Former Dons winger Ben Thornley today revealed he would have stayed at Pittodrie – had then-boss Ebbe Skovdahl made it clear he was leaving.
A member of Manchester United’s “Class of 92”, Thornley was tipped for greatness alongside team-mates like David Beckham, Paul Scholes, Ryan Giggs and the Neville brothers.
But at 18 his rise was derailed by a career-threatening knee injury just as he had broken into Sir Alex Ferguson’s first team squad.
Thornley, 43, arrived at Pittodrie on a two-year deal in August 2001 and helped the Reds qualify for Europe.
However, he left to join Blackpool halfway through the final year of his contract.

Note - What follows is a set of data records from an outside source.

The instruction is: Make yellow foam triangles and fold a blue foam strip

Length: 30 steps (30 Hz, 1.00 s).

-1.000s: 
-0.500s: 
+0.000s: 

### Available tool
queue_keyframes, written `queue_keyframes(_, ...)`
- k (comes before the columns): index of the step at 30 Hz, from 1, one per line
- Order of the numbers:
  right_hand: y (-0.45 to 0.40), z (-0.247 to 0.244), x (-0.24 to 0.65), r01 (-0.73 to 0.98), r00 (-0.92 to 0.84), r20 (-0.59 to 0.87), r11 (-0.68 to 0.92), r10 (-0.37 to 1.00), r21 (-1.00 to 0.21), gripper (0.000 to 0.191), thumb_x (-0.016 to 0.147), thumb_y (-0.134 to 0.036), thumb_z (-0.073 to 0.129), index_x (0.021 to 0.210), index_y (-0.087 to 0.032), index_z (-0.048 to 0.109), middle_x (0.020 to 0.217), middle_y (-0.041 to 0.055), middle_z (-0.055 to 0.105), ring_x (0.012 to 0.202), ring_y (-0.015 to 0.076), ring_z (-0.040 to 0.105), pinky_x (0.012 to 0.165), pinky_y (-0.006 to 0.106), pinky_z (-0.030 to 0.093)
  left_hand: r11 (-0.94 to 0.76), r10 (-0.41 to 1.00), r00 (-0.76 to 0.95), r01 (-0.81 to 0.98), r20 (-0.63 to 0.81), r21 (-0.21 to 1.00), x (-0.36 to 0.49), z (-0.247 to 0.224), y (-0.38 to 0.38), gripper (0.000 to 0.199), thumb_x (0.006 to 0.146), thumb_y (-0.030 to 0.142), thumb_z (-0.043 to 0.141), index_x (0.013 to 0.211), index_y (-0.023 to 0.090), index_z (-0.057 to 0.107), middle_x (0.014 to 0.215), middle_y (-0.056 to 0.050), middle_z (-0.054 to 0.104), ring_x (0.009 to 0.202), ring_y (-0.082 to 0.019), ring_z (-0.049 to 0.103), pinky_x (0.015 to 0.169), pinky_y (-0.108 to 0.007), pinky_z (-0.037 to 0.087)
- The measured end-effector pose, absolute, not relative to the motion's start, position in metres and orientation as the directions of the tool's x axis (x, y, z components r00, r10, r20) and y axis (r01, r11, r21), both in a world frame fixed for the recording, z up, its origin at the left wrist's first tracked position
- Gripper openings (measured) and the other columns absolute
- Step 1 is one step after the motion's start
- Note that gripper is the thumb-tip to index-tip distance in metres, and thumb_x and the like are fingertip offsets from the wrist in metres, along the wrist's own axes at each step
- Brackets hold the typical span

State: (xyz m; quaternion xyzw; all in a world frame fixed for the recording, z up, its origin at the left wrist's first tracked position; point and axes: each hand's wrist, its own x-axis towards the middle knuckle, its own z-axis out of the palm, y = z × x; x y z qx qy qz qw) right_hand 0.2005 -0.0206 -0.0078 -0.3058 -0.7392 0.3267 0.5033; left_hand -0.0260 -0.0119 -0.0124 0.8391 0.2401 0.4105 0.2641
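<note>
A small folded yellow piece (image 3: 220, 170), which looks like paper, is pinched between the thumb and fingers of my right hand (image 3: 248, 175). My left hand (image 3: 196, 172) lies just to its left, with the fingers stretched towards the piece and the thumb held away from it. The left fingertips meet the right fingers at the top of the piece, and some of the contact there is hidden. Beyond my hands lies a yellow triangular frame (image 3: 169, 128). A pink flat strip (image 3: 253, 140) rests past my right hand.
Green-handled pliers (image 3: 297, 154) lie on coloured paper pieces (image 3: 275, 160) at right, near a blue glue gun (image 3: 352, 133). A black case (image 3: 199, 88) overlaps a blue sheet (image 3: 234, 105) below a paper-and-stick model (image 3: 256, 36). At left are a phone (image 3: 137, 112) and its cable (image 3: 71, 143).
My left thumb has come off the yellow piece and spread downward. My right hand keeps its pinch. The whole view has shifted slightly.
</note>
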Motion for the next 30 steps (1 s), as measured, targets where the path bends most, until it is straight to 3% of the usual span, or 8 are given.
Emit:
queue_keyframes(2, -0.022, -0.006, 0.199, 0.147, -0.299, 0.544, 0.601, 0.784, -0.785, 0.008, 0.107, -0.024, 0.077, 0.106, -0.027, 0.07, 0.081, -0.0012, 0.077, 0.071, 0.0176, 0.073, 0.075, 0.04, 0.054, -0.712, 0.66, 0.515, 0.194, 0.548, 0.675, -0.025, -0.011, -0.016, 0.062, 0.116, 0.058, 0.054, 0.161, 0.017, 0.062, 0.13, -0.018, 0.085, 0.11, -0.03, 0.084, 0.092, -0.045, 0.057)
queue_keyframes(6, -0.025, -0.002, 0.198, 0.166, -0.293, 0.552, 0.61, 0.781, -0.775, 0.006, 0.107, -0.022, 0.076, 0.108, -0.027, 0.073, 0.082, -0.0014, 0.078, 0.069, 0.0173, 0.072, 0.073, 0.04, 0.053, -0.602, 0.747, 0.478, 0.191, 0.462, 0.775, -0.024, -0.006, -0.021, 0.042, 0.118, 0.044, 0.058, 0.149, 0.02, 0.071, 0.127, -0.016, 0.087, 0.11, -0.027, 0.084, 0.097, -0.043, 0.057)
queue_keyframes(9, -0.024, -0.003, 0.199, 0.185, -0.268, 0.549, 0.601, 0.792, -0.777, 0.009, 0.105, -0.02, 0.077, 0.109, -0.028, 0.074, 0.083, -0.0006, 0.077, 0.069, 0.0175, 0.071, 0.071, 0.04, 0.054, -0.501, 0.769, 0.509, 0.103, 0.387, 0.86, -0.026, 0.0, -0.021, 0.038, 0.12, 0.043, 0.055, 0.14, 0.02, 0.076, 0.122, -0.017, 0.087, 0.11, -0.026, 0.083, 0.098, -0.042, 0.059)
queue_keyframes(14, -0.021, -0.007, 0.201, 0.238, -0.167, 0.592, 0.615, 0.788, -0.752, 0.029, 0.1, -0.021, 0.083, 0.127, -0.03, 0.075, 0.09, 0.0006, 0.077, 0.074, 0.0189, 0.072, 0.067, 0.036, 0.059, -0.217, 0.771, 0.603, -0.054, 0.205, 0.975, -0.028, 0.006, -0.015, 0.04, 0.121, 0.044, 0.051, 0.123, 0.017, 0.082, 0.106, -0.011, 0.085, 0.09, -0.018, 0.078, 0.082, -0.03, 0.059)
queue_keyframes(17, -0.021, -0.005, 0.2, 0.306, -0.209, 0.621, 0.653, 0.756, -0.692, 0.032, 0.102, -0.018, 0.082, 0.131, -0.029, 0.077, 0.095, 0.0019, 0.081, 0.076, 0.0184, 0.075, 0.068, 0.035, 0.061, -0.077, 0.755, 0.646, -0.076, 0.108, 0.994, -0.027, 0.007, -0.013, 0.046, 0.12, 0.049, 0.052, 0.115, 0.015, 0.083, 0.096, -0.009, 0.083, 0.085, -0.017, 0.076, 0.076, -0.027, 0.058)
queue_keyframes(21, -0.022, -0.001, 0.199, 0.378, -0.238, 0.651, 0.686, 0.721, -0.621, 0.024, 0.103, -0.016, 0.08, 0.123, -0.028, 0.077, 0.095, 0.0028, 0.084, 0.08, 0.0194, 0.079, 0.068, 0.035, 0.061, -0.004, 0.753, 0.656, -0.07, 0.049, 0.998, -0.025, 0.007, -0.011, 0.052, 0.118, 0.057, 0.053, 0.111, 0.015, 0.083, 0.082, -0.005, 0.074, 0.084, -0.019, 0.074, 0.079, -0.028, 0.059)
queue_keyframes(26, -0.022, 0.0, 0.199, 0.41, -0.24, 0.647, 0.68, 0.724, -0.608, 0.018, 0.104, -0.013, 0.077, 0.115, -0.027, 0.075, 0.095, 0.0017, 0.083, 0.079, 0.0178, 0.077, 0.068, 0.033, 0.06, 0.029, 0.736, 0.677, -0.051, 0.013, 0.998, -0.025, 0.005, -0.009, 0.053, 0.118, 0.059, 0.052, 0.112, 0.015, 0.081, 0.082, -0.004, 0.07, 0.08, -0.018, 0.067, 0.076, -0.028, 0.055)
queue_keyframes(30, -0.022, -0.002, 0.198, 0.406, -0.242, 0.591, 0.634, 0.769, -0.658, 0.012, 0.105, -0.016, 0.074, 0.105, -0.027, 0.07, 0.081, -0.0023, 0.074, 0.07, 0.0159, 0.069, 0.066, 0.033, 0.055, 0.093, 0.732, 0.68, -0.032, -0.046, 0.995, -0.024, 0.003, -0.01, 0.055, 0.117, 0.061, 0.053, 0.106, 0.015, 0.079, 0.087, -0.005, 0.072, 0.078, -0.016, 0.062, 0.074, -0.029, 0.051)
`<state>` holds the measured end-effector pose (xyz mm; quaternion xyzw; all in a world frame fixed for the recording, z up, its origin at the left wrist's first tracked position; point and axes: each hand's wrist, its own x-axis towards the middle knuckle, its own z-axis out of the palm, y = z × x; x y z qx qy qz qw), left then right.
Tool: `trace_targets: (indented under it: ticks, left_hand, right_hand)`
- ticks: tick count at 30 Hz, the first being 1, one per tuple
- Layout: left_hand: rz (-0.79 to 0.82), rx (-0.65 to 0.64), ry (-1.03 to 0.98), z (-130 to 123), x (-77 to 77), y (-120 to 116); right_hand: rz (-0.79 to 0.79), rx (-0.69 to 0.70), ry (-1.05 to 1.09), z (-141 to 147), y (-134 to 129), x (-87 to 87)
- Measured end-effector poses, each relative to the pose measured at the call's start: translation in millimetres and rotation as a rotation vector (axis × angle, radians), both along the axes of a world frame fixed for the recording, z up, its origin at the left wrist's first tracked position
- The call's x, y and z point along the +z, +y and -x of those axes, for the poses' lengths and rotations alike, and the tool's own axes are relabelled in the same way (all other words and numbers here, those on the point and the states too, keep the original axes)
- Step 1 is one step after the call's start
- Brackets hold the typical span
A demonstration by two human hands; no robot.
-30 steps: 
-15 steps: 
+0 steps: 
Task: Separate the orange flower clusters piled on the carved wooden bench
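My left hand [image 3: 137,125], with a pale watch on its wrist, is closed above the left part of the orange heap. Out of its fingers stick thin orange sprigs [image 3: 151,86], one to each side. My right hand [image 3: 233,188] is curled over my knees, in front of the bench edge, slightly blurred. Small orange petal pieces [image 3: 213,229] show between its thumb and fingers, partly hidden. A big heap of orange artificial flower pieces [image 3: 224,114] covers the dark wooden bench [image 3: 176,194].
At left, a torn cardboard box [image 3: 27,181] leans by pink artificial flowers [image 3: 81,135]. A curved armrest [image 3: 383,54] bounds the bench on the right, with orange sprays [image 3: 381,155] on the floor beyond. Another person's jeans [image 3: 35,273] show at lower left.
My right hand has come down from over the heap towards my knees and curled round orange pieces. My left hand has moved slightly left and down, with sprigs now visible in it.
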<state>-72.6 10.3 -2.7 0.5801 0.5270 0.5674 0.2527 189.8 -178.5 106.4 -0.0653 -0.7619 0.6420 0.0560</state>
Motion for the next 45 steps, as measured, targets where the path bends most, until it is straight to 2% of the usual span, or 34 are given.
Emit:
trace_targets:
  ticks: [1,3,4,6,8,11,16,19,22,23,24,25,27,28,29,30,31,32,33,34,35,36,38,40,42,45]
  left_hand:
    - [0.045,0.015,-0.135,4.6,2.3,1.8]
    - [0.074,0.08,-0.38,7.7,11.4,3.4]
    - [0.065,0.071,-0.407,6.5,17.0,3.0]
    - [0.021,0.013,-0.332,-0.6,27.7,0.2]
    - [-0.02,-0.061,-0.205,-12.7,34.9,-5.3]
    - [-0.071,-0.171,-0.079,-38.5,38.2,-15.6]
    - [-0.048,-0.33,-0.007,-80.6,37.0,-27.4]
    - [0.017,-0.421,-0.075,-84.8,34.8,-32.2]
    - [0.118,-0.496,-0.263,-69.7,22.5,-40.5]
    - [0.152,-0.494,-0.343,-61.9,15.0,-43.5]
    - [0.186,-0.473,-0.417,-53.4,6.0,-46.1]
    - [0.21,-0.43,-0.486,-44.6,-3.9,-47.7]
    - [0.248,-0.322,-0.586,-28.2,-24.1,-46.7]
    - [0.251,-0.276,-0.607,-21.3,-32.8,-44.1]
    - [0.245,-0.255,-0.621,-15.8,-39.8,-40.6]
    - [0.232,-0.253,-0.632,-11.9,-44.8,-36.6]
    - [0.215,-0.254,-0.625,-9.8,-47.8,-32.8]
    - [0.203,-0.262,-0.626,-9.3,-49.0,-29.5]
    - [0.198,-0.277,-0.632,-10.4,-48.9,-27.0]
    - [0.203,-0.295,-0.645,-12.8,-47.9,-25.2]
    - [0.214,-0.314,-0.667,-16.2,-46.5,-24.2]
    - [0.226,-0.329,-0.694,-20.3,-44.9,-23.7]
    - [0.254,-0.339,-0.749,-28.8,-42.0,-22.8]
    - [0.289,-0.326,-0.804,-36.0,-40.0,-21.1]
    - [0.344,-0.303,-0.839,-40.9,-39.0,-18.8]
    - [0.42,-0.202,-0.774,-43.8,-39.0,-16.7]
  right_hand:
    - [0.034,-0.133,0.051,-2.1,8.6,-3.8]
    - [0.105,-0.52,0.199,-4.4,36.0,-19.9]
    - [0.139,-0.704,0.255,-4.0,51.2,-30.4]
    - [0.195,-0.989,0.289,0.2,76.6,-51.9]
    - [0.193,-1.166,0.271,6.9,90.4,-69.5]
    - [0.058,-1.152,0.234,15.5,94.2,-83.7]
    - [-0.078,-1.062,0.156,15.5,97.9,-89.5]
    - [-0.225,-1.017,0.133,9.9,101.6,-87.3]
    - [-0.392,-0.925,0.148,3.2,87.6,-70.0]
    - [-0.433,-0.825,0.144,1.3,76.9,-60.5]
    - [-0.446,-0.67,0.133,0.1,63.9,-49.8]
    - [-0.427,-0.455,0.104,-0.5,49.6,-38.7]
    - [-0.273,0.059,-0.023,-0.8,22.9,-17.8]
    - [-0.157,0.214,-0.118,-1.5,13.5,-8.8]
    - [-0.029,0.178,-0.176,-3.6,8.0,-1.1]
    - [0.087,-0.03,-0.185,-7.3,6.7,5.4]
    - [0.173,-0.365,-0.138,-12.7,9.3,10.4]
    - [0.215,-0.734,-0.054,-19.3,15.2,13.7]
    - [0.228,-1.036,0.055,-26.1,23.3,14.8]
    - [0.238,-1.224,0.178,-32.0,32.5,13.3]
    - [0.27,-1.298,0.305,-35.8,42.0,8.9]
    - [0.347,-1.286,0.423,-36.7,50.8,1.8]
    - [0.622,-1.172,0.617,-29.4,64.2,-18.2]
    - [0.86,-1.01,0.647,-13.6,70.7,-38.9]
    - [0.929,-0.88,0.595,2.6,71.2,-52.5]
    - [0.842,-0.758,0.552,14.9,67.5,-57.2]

Thornley, whose autobiography is out on Monday, today insisted he was desperate to remain a Don and would have stayed if Skovdahl had confirmed he also planned to leave Pittodrie.
Instead, by the time new boss Steve Paterson asked him to stay on, he was committed to moving.
He told the Evening Express: “I never really got an explanation from Ebbe Skovdahl why he inexplicably decided not to play me that second season.
“I had a really good pre-season and when the start of the campaign came I was in the team but then I wasn’t getting a game.
“My contract was into the final year and if you are not playing you have a decision to make.
“I knew there were clubs down in England that were interested in at least speaking to me about signing a pre-contract in January.
“So I approached the manager and said as first team opportunities here are limited and if he didn’t plan to use me would it be okay to go and speak to other clubs with a view to moving permanently somewhere else.
“Without any hesitation he said ‘yes, fine’.
“What Ebbe didn’t tell me was he was also planning on leaving.
“That was the same time Steve Paterson and Duncan Shearer took over, however ill fated that was. I continued to train with the club after Ebbe had gone.
“Both Steve and Duncan said whatever had gone on before they would really like me to stay.”
What the pair did not know was that prior to their arrival Thornley had already been down in England talking to Blackpool.
He returned to Aberdeen and fulfilled his time up until Christmas, having already arranged to start down south on January 1.
“If they had asked me before that I would have stayed, no question as I really enjoyed it. And it would have been a managerial team I knew wanted me.”
Thornley made 33 appearances for the Dons with the last as a substitute in a 2-1 loss at Partick Thistle in November 2002.
That month Skovdahl also decided to quit as manager, insisting he would leave at the end of the season or sooner if a suitable replacement was found.
Aberdeen appointed Inverness Caley Thistle boss Paterson on December 10, with goal-scoring legend Shearer as his assistant.
Thornley still does not know why he fell out of favour, particularly with Skovdahl’s side that in losing to Partick had gone seven league games without a win.
In his autobiography Tackled: The Class of 92 Star Who Never Got to Graduate, Thornley admits he drank every weekend while in the Granite City.
He said: “I can’t remember one Saturday night in Aberdeen when I stayed in, nor that many Sundays. I was always in control but I knew it was excessive.
“When I was on my own I’d rarely go out during the week and if I did, I wouldn’t drink.
“But come Saturday night, and all day Sunday, I’d more than make up for that.”
However, Thornley insists he was a consummate professional on training and game days during his 18 months with the Dons.
He said: “For whatever reason, be it if he was going to play a different way or use different personnel, Ebbe decided he wasn’t going to play me but I am pretty sure it wasn’t my personality.
“Wherever I have been I have never been disruptive, insubordinate or caused any manager any problems. I wanted to make sure that continued with Ebbe.
“I went to see him. I didn’t go behind his back and I got the answer that I knew was coming.
“I just wanted it to be clarified and he did which meant I could move on, and the manager could do the same without problems.”
After Blackpool he would go on to play for Bury and Halifax before dropping into non league football with Bacup Borough.
He said: “I had a great time at Aberdeen and have fond memories of the club and the city.
“They made it so easy for me to integrate and once I got myself relatively fit I got into the team and scored on my home debut against Motherwell, which was special (4-2 win, August 2002) to me. There is a little regret about my time at Aberdeen that we did not get further in the cups.
“In my first season we did well and qualified for Europe. Outside of the Old Firm we always felt there was a good chance we would get to at least one final.
“But Livingston absolutely battered us at Pittodrie (6-1 defeat, League Cup, October 9 2001).
“It would have been great to experience Hampden, but it didn’t happen.”
Tackled: The Class of 92 Star Who Never Got to Graduate is out on Monday October 15, through Pitch Publishing Ltd.